**DATA TO PROCESS:**
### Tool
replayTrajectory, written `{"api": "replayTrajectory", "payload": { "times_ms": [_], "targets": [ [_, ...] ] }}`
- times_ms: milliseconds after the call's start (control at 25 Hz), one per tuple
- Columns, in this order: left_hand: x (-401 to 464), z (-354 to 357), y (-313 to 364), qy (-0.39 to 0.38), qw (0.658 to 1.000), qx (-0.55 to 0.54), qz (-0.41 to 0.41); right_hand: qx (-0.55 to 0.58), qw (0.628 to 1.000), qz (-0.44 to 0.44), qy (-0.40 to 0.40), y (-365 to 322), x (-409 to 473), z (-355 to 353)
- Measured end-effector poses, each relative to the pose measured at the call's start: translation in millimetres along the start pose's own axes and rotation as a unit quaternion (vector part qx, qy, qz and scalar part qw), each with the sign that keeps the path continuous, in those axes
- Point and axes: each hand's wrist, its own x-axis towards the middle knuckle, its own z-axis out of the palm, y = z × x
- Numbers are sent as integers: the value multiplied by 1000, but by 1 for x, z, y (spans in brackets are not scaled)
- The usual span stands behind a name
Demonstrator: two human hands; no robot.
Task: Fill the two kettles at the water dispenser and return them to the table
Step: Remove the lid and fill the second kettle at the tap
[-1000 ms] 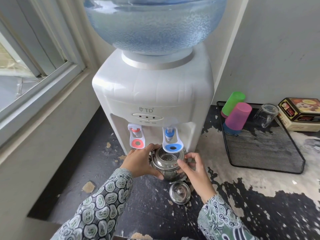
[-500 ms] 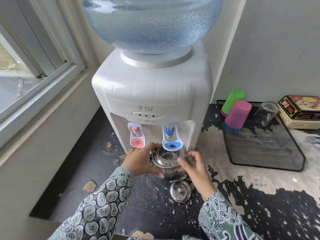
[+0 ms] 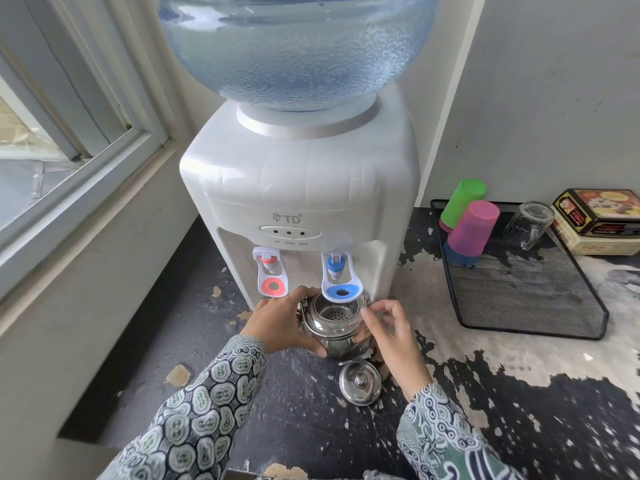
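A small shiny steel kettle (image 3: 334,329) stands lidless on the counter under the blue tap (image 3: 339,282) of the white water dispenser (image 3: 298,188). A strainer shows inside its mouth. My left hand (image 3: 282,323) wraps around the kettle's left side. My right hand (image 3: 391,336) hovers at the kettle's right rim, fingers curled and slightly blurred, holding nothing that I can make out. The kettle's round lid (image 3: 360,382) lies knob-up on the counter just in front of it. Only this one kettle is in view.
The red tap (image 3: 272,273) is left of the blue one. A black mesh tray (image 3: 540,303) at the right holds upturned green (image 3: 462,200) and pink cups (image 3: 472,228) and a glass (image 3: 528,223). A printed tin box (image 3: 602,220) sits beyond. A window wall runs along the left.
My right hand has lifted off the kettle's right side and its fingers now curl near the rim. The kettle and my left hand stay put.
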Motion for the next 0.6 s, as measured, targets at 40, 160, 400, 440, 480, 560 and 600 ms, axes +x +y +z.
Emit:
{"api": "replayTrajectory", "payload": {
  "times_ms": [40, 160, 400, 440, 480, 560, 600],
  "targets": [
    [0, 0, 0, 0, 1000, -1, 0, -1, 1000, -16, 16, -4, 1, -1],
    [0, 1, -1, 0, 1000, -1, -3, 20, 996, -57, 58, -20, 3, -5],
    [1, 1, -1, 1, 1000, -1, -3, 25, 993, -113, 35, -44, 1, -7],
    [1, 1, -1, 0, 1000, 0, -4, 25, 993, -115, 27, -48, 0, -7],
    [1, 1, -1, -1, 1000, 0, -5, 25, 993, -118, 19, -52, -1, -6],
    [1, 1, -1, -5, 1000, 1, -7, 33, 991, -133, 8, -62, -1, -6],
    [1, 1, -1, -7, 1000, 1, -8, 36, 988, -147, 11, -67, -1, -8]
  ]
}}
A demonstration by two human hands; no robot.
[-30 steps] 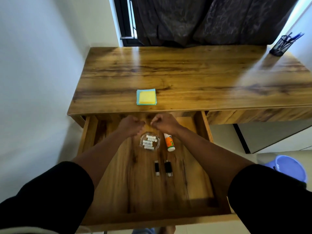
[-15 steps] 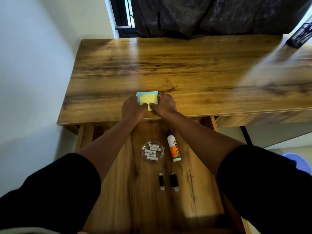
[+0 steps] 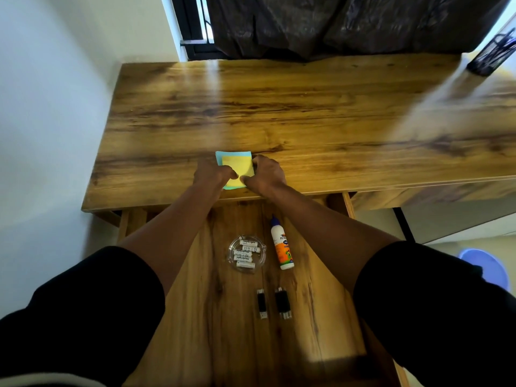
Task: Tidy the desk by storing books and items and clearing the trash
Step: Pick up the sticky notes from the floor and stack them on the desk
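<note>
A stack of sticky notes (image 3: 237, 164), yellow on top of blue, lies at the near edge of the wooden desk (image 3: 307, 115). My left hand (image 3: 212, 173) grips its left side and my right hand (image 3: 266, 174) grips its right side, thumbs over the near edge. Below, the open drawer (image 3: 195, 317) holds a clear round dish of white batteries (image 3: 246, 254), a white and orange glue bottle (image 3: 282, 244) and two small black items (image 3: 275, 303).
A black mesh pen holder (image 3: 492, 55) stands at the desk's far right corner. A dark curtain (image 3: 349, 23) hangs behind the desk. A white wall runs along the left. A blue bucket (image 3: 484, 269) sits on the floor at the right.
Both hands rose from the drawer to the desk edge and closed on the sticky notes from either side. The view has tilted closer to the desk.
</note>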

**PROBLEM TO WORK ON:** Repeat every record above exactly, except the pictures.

**PROBLEM SOLUTION:**
### Tool
replayTrajectory, written `{"api": "replayTrajectory", "payload": { "times_ms": [_], "targets": [ [_, ...] ] }}`
- times_ms: milliseconds after the call's start (control at 25 Hz), one per tuple
- Columns, in this order: left_hand: x (-401 to 464), z (-354 to 357), y (-313 to 364), qy (-0.39 to 0.38), qw (0.658 to 1.000), qx (-0.55 to 0.54), qz (-0.41 to 0.41); right_hand: qx (-0.55 to 0.58), qw (0.628 to 1.000), qz (-0.44 to 0.44), qy (-0.40 to 0.40), y (-365 to 322), x (-409 to 473), z (-355 to 353)
- Measured end-effector poses, each relative to the pose measured at the call's start: translation in millimetres along the start pose's own axes and rotation as a unit quaternion (vector part qx, qy, qz and scalar part qw), each with the sign that keeps the path continuous, in those axes
- Point and axes: each hand's wrist, its own x-axis towards the middle knuckle, its own z-axis out of the palm, y = z × x
- Numbers are sent as integers: the value multiplied by 1000, but by 1 for x, z, y (spans in brackets are not scaled)
- The usual span stands behind a name
Demonstrator: two human hands; no robot.
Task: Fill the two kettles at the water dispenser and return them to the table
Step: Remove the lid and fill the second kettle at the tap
[-1000 ms] 
[-500 ms] 
[+0 ms] 
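A small shiny steel kettle (image 3: 334,329) stands lidless on the counter under the blue tap (image 3: 339,282) of the white water dispenser (image 3: 298,188). A strainer shows inside its mouth. My left hand (image 3: 282,323) wraps around the kettle's left side. My right hand (image 3: 391,336) hovers at the kettle's right rim, fingers curled and slightly blurred, holding nothing that I can make out. The kettle's round lid (image 3: 360,382) lies knob-up on the counter just in front of it. Only this one kettle is in view.
The red tap (image 3: 272,273) is left of the blue one. A black mesh tray (image 3: 540,303) at the right holds upturned green (image 3: 462,200) and pink cups (image 3: 472,228) and a glass (image 3: 528,223). A printed tin box (image 3: 602,220) sits beyond. A window wall runs along the left.
My right hand has lifted off the kettle's right side and its fingers now curl near the rim. The kettle and my left hand stay put.
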Motion for the next 0.6 s, as measured, targets at 40, 160, 400, 440, 480, 560 and 600 ms, axes +x +y +z.
Emit:
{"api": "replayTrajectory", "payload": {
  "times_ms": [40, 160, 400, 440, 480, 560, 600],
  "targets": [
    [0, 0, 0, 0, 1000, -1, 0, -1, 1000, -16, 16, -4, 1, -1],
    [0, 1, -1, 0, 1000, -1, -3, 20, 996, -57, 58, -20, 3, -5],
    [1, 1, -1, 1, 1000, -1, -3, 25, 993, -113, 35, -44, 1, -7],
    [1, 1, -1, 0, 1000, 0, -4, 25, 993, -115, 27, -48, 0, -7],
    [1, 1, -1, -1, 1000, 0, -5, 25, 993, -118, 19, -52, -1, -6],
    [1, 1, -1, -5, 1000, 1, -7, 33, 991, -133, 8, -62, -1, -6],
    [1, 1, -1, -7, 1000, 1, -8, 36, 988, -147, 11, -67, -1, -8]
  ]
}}
A demonstration by two human hands; no robot.
[-30 steps] 
[-15 steps] 
[+0 steps] 
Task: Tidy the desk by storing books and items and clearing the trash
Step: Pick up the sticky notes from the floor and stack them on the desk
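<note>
A stack of sticky notes (image 3: 237, 164), yellow on top of blue, lies at the near edge of the wooden desk (image 3: 307, 115). My left hand (image 3: 212, 173) grips its left side and my right hand (image 3: 266, 174) grips its right side, thumbs over the near edge. Below, the open drawer (image 3: 195, 317) holds a clear round dish of white batteries (image 3: 246, 254), a white and orange glue bottle (image 3: 282, 244) and two small black items (image 3: 275, 303).
A black mesh pen holder (image 3: 492, 55) stands at the desk's far right corner. A dark curtain (image 3: 349, 23) hangs behind the desk. A white wall runs along the left. A blue bucket (image 3: 484, 269) sits on the floor at the right.
Both hands rose from the drawer to the desk edge and closed on the sticky notes from either side. The view has tilted closer to the desk.
</note>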

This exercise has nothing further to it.